Since you state there are specific ViewModel logic then you can tailor those properties in the ViewModel

 private void Model_PropertyChanged(object sender, PropertyChangedEventArgs e)
 {
      if(e.PropertyName == "Prop1") RaisePropertyChanged("SpecicalProperty");
      ...
 }

  public string SpecicalProperty
  {
     get
     {
         reutrn Model.Prop1 + " some additional logic for the view"; 
     }
   }

IN XAML

  <TextBlock Text="{Binding Model.PropertyDirect}" />  
  <TextBlock Text="{Binding SpecicalProperty}" />

This way only both the Model and ViewModel propertys are bound to the view without duplicating the data.

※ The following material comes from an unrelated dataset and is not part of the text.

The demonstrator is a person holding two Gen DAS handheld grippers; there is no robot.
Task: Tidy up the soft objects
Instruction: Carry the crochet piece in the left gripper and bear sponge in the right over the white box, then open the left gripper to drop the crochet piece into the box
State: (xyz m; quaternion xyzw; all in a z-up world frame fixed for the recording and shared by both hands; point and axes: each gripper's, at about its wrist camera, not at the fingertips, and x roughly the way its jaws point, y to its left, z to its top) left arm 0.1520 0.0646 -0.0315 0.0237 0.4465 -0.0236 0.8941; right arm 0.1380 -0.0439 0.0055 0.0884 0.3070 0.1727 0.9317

You can get fancier creating a helper to link the property changes from the model to the view model or use a mapping dictionary

 _mapping.Add("Prop1", new string[] { "SpecicalProperty", "SpecicalProperty2" });

and then find the properties to update by getting the list of properties

 private void Model_PropertyChanged(object sender, PropertyChangedEventArgs e)
 {

      string[] props;
      if(_mapping.TryGetValue(e.PropertyName, out props))
      {
          foreach(var prop in props)
              RaisePropertyChanged(prop);
      } 
 }
14
  • Sorry, I forgot to mention that the PersonView's DataContext is the ViewModel. The ViewModel contains a lot of UI logic separate from the model.
    – ndsc
    Commented Apr 25, 2012 at 21:28
  • Yes that is typical. When you expose the model through the view model then changing the instance to another model should update the view
    – aqwert
    Commented Apr 25, 2012 at 21:30
  • Yes, in my case though only a few properties will be changed during the lifetime of the model. Would you suggest replacing the complete model object instead of looking for a way to update separate properties? I feel this might cause a lot of overhead but this is just a hunch.
    – ndsc
    Commented Apr 25, 2012 at 21:32
  • If your model object is "heavy", and only a small number of properties change when you deserialize the incoming JSON, it may be worth creating wrapper properties in the view model. Otherwise I'd go with the complete model object replacement as long as no UI performance issues are seen.
    – Alan
    Commented Apr 25, 2012 at 21:35
  • 1
    @ndsc: Sorry, I deleted my previous comment, as I felt aqwert really nailed it with the last one. Re wrappers, it's absolutely true, that would be another reason to strongly decouple the model and the view. I don't think you should worry about raising the PC event twice, it's kind of the point of having clear separation of concerns, and the overhead of that in itself is negligible.